## Task description:
Within the material below, locate the line with "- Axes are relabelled" and the line with "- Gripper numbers", then return those two lines and all lines between them, exactly as written.

## Entries supplied:
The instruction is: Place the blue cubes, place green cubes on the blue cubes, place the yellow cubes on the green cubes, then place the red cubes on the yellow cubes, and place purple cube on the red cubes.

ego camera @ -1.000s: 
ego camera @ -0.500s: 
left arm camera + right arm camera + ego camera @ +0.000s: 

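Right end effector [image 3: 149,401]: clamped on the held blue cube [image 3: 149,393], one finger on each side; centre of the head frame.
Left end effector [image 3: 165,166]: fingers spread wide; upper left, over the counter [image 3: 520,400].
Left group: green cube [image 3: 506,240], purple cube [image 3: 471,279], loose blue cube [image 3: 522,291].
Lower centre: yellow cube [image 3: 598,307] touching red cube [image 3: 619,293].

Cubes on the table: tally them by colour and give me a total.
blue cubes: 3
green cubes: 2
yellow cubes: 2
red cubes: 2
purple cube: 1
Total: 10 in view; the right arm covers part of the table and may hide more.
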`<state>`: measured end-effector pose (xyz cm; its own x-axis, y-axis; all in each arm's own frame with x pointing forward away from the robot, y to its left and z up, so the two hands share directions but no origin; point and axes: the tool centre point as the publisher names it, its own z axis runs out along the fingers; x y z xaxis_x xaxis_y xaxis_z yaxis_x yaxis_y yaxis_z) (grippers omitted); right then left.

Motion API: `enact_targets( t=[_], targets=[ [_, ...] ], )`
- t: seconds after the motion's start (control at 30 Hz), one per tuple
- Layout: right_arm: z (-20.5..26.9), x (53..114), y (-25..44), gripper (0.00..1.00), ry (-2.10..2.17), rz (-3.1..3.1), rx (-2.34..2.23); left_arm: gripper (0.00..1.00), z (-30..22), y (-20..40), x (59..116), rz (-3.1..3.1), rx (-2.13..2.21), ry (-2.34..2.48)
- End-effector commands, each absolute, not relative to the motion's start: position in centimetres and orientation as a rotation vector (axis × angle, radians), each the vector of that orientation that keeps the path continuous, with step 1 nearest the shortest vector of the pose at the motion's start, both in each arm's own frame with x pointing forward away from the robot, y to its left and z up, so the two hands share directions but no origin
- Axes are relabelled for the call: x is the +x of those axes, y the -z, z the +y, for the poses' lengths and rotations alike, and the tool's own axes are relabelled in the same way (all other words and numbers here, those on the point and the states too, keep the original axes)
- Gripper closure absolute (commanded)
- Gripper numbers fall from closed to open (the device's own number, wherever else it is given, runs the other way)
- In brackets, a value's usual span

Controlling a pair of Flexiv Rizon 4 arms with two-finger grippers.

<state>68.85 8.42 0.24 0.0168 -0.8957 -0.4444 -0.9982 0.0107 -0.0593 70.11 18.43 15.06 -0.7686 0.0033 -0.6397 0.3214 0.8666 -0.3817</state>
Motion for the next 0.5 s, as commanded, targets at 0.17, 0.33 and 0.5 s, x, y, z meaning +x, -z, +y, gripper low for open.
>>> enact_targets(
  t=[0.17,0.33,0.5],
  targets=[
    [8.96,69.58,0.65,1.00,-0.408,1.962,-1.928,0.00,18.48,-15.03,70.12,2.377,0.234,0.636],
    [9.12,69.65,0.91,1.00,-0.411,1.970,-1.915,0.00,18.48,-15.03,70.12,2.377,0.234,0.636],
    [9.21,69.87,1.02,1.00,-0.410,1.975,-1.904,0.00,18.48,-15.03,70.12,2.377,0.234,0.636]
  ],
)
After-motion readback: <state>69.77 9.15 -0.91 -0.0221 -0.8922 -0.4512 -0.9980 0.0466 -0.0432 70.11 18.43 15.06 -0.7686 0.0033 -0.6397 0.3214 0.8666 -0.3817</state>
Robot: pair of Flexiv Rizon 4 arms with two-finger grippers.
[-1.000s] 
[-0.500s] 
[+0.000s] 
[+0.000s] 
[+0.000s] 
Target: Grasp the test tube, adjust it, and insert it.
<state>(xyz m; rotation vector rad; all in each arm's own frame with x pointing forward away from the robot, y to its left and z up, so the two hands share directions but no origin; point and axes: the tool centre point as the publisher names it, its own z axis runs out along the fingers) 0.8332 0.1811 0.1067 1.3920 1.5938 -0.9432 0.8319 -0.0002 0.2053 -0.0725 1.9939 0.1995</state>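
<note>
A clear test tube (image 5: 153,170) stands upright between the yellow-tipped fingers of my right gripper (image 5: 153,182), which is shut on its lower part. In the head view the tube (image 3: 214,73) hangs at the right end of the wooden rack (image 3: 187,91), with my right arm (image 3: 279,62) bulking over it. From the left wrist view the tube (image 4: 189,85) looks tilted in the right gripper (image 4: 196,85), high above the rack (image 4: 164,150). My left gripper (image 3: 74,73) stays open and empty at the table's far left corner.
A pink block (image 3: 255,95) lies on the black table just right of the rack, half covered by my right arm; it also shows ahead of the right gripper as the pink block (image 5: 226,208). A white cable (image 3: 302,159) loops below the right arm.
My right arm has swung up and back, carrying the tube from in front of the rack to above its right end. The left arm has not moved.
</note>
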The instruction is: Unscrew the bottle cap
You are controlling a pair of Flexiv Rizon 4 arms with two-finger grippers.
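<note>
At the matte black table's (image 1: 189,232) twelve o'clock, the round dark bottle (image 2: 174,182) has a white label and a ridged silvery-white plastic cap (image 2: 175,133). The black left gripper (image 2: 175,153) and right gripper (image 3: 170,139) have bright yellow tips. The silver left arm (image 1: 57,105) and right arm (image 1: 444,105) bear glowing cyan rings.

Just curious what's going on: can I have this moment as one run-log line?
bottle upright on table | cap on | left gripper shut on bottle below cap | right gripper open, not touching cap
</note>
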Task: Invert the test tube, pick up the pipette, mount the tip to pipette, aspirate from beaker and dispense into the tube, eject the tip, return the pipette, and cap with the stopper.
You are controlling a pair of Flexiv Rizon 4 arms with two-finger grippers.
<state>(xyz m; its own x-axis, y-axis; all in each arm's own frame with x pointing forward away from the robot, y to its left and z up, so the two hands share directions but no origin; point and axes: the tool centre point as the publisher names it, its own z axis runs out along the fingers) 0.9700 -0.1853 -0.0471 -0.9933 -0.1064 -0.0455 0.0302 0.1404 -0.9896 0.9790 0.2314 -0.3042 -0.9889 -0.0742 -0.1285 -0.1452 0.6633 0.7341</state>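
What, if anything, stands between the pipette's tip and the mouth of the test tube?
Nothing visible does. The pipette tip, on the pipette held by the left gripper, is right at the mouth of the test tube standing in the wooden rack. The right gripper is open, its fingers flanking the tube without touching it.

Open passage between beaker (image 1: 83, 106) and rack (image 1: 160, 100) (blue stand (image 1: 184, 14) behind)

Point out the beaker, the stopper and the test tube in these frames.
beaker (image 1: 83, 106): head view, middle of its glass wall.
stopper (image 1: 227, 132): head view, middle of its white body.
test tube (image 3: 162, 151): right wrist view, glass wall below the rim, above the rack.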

## Solution below:
- Axes are relabelled for the call: x is the +x of those axes, y the -z, z the +y, for the poses' lengths and rotations alike, and the tool's own axes are relabelled in the same way (all other words and numbers here, those on the point and the states too, keep the original axes)
- Gripper closure absolute (commanded)
- Gripper numbers fall from closed to open (the device's own number, wherever else it is given, runs the other way)

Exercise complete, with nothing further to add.